Transcribe the listing below exactly, without pictures.

DATASET EXTRACT:
......

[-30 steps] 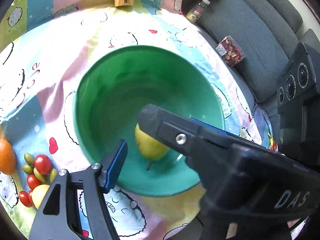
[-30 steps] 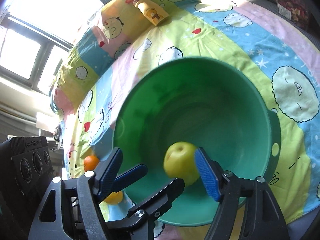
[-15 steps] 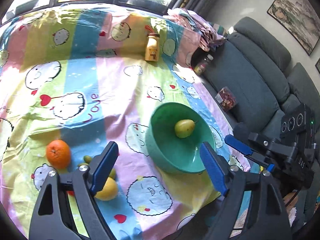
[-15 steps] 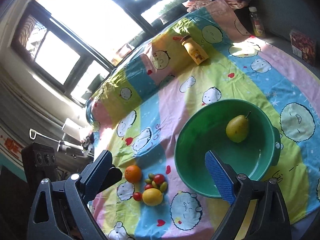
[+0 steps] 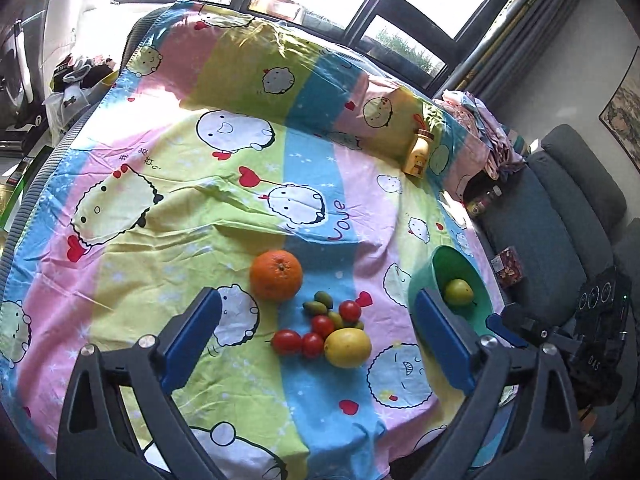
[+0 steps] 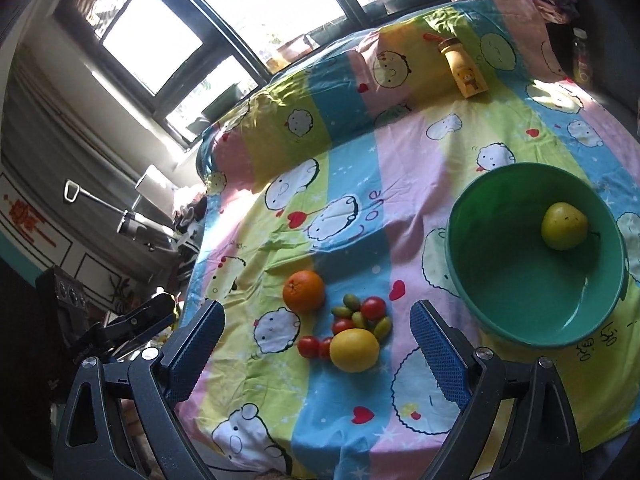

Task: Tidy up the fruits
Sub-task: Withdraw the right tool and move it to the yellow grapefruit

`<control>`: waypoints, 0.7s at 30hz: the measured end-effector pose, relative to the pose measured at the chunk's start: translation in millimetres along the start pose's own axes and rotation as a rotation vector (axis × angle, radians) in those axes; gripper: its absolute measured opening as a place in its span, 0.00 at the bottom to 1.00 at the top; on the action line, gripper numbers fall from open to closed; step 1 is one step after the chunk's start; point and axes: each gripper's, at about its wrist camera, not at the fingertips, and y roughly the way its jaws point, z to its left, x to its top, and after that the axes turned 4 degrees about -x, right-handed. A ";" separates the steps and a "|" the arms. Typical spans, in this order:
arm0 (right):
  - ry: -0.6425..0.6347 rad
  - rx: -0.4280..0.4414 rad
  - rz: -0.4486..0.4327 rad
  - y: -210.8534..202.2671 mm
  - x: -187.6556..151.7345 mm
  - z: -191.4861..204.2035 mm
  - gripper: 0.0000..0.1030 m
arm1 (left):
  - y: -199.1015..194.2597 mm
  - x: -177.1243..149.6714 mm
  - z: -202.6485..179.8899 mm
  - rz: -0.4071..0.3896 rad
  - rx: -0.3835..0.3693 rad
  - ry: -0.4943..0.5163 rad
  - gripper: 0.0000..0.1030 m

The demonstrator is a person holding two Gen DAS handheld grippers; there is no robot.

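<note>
A green bowl [image 6: 520, 320] stands on the cartoon-print cloth at the right and holds a yellow-green pear [image 6: 564, 226]. It also shows in the left wrist view [image 5: 480, 292] with the pear [image 5: 458, 292]. An orange [image 5: 276, 275], a yellow lemon [image 5: 347, 347], several red cherry tomatoes [image 5: 287, 341] and small green fruits [image 5: 318, 305] lie together on the cloth. My left gripper [image 5: 320, 344] is open and empty, held above this pile. My right gripper [image 6: 316, 344] is open and empty, above the same pile: orange [image 6: 304, 291], lemon [image 6: 354, 350].
A yellow bear-print bottle [image 5: 418, 156] stands at the far side of the cloth. A grey sofa [image 5: 560, 216] with a jar and a snack box lies to the right. Windows run along the back. The other gripper's body [image 5: 596, 344] shows at the right edge.
Both grippers have pulled up and back from the bowl and swung left over the fruit pile. The pear was let go by the right gripper and now lies in the bowl.
</note>
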 end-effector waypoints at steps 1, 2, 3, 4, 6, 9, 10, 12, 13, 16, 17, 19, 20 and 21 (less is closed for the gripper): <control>0.000 0.000 0.015 6.3 -3.1 1.6 0.91 | 4.5 -4.1 4.5 0.014 0.003 -0.010 0.95; 0.000 -0.002 0.029 12.4 -6.1 2.8 0.91 | 9.4 -8.7 9.3 0.029 0.003 -0.020 0.95; 0.002 -0.008 0.042 18.2 -9.2 4.0 0.91 | 14.8 -13.5 12.9 0.046 0.002 -0.025 0.95; 0.007 -0.012 0.052 23.5 -11.6 3.6 0.91 | 20.5 -18.7 16.5 0.060 0.001 -0.026 0.95; 0.011 -0.021 0.073 34.5 -16.2 2.2 0.91 | 31.6 -28.5 19.1 0.078 0.005 -0.023 0.94; 0.002 -0.058 0.104 50.4 -22.1 -0.4 0.91 | 50.1 -41.1 16.7 0.109 0.005 0.001 0.94; 0.000 -0.075 0.114 55.7 -23.4 -1.0 0.91 | 56.3 -44.8 15.3 0.121 0.002 0.007 0.94; 0.006 -0.091 0.135 66.1 -25.4 -5.2 0.91 | 68.8 -51.5 12.5 0.147 0.000 0.015 0.94; 0.012 -0.091 0.146 71.0 -26.6 -7.3 0.91 | 75.4 -55.0 10.9 0.162 0.000 0.019 0.93; 0.022 -0.097 0.176 83.3 -29.8 -13.6 0.91 | 91.3 -62.6 5.5 0.192 -0.001 0.044 0.93; 0.020 -0.103 0.184 87.3 -30.6 -14.9 0.91 | 96.0 -64.4 3.6 0.199 -0.005 0.051 0.93; 0.013 -0.115 0.204 95.1 -31.7 -17.7 0.91 | 106.0 -67.8 0.6 0.219 -0.007 0.050 0.89; 0.010 -0.118 0.214 99.2 -32.3 -18.6 0.91 | 111.5 -69.1 0.1 0.232 -0.010 0.045 0.88; 0.007 -0.119 0.224 103.3 -32.9 -19.8 0.91 | 117.2 -70.3 -0.7 0.247 -0.014 0.041 0.86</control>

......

EXERCISE RESULT:
[-30 steps] 
[-30 steps] 
[-15 steps] 
[-15 steps] 
[+0 steps] 
[+0 steps] 

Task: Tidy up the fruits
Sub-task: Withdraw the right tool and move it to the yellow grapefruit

`<control>`: waypoints, 0.7s at 30hz: the measured end-effector pose, relative to the pose measured at the chunk's start: translation in millimetres along the start pose's own axes and rotation as a rotation vector (axis × angle, radians) in those axes; gripper: its absolute measured opening as a place in its span, 0.00 at the bottom to 1.00 at the top; on the action line, gripper numbers fall from open to closed; step 1 is one step after the chunk's start; point and axes: each gripper's, at about its wrist camera, not at the fingertips, and y roughly the way its jaws point, z to its left, x to its top, and after that the axes turned 4 degrees about -x, right-handed. A ";" separates the steps and a "|" the arms. Typical spans, in this order:
arm0 (right):
  - ry: -0.6425..0.6347 rad
  - rx: -0.4280..0.4414 rad
  - rz: -0.4486..0.4327 rad
  - y: -210.8534..202.2671 mm
  - x: -187.6556..151.7345 mm
  - z: -191.4861..204.2035 mm
  - gripper: 0.0000..0.1030 m
arm1 (left):
  - y: -199.1015..194.2597 mm
  - x: -177.1243..149.6714 mm
  - z: -202.6485..179.8899 mm
  - rz: -0.4071..0.3896 rad
  - rx: -0.3835..0.3693 rad
  - ry: -0.4943..0.5163 rad
  - gripper: 0.0000..0.1030 m

The demonstrator is a person holding two Gen DAS handheld grippers; there is no robot.

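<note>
A green bowl [image 6: 520, 320] stands on the cartoon-print cloth at the right and holds a yellow-green pear [image 6: 564, 226]. It also shows in the left wrist view [image 5: 480, 292] with the pear [image 5: 458, 292]. An orange [image 5: 276, 275], a yellow lemon [image 5: 347, 347], several red cherry tomatoes [image 5: 287, 341] and small green fruits [image 5: 318, 305] lie together on the cloth. My left gripper [image 5: 320, 344] is open and empty, held above this pile. My right gripper [image 6: 316, 344] is open and empty, above the same pile: orange [image 6: 304, 291], lemon [image 6: 354, 350].
A yellow bear-print bottle [image 5: 418, 156] stands at the far side of the cloth. A grey sofa [image 5: 560, 216] with a jar and a snack box lies to the right. Windows run along the back. The other gripper's body [image 5: 596, 344] shows at the right edge.
Both grippers have pulled up and back from the bowl and swung left over the fruit pile. The pear was let go by the right gripper and now lies in the bowl.
</note>
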 end-effector waypoints at steps 1, 2, 3, 4, 6, 9, 10, 12, 13, 16, 17, 19, 20 and 21 (less is closed for the gripper): <control>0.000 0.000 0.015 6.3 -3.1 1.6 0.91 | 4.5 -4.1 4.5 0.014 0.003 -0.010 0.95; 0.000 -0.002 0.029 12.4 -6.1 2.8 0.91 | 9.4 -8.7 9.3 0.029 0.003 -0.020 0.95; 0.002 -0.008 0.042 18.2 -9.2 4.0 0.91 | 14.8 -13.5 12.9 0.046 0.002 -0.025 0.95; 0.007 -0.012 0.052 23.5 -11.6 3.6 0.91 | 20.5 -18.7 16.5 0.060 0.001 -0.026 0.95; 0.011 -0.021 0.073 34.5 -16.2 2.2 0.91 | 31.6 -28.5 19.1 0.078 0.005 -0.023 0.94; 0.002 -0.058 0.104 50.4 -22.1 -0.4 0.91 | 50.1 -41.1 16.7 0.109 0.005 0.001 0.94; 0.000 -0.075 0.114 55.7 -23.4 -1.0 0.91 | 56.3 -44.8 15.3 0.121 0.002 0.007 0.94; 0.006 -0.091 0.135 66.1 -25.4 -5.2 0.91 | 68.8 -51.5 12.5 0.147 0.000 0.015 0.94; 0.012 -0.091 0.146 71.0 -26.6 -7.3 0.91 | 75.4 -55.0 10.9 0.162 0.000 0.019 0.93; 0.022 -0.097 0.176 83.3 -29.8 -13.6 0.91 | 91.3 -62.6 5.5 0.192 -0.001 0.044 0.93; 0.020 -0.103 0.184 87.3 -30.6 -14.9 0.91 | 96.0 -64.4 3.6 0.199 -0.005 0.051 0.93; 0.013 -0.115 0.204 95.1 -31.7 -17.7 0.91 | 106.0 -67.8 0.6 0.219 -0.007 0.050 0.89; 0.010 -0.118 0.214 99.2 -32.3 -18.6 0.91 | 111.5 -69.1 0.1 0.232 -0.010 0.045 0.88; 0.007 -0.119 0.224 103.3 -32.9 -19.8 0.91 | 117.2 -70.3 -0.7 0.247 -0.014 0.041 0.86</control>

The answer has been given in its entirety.